» **Work item**:
Take the data below and copy exactly the lines starting at the one with "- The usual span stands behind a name" and finishing at the one with "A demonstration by", both included.

Start of Recorded information

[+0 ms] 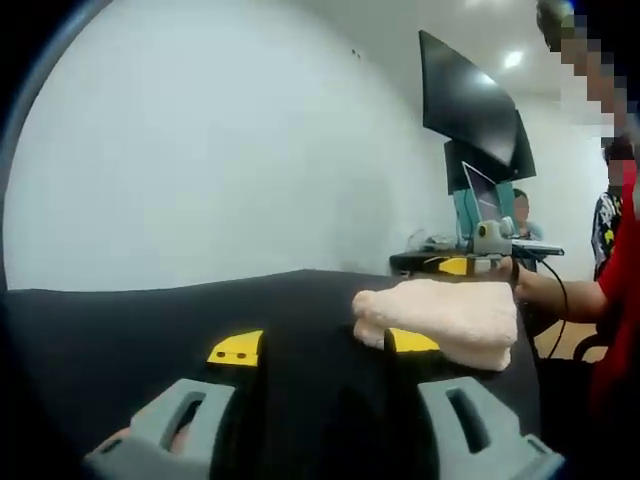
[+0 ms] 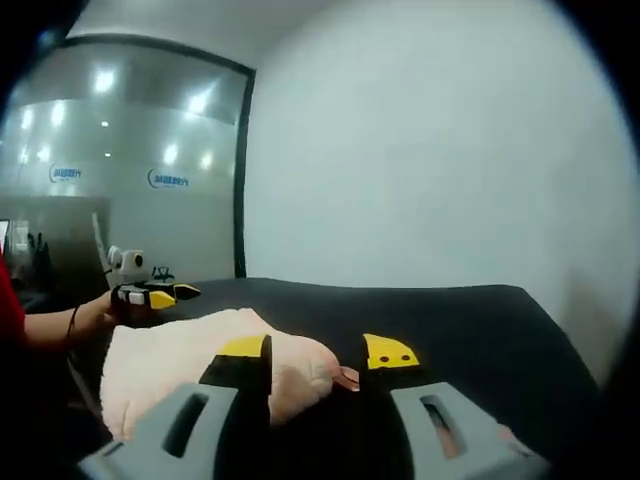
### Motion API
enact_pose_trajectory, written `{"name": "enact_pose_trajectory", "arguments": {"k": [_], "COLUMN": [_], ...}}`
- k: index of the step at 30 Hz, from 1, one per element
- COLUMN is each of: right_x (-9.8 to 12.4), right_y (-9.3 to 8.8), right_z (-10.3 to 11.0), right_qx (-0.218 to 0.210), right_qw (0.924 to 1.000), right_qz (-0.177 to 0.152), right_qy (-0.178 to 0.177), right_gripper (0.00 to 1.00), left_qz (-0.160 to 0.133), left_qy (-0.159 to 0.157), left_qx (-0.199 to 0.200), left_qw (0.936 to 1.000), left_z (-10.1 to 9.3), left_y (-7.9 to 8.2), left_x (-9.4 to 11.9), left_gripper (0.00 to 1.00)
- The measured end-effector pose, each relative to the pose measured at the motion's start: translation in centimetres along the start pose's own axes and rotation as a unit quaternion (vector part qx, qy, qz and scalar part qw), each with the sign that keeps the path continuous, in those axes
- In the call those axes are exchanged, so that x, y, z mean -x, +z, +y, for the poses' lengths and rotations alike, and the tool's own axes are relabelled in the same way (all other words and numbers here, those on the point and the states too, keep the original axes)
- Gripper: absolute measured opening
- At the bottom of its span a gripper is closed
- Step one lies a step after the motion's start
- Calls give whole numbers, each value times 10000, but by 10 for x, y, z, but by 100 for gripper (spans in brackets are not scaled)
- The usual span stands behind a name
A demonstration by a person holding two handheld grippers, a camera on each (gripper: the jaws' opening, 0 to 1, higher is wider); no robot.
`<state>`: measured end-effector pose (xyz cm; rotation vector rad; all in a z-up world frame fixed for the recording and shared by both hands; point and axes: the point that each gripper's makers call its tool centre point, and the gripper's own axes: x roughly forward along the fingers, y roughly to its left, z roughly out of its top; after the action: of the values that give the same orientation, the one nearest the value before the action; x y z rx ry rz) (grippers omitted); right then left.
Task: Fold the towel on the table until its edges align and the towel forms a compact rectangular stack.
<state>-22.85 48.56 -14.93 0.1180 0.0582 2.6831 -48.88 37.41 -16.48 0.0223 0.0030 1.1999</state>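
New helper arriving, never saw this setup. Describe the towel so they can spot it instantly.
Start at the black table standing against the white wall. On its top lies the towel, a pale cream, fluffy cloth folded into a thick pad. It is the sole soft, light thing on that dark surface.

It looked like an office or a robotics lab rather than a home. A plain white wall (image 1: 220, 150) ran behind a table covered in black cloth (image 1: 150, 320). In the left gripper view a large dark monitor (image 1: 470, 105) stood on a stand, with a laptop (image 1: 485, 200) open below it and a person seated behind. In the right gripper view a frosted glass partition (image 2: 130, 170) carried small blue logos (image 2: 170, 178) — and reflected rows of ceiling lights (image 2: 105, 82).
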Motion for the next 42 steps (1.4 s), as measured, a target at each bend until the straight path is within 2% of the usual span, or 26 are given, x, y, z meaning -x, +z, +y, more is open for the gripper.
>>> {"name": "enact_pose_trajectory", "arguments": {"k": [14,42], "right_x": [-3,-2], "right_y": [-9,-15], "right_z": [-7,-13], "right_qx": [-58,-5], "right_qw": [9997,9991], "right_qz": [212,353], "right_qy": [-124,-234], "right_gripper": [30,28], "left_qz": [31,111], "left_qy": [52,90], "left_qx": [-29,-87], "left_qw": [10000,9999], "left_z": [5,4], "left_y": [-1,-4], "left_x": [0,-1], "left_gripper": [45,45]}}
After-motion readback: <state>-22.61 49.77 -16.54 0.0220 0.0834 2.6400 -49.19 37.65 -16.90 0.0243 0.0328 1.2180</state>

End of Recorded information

» **Solution for this exercise**:
- The usual span stands behind a name
A demonstration by a person holding two handheld grippers, a camera on each (gripper: the jaws' opening, 0 to 1, higher is wider); no robot.

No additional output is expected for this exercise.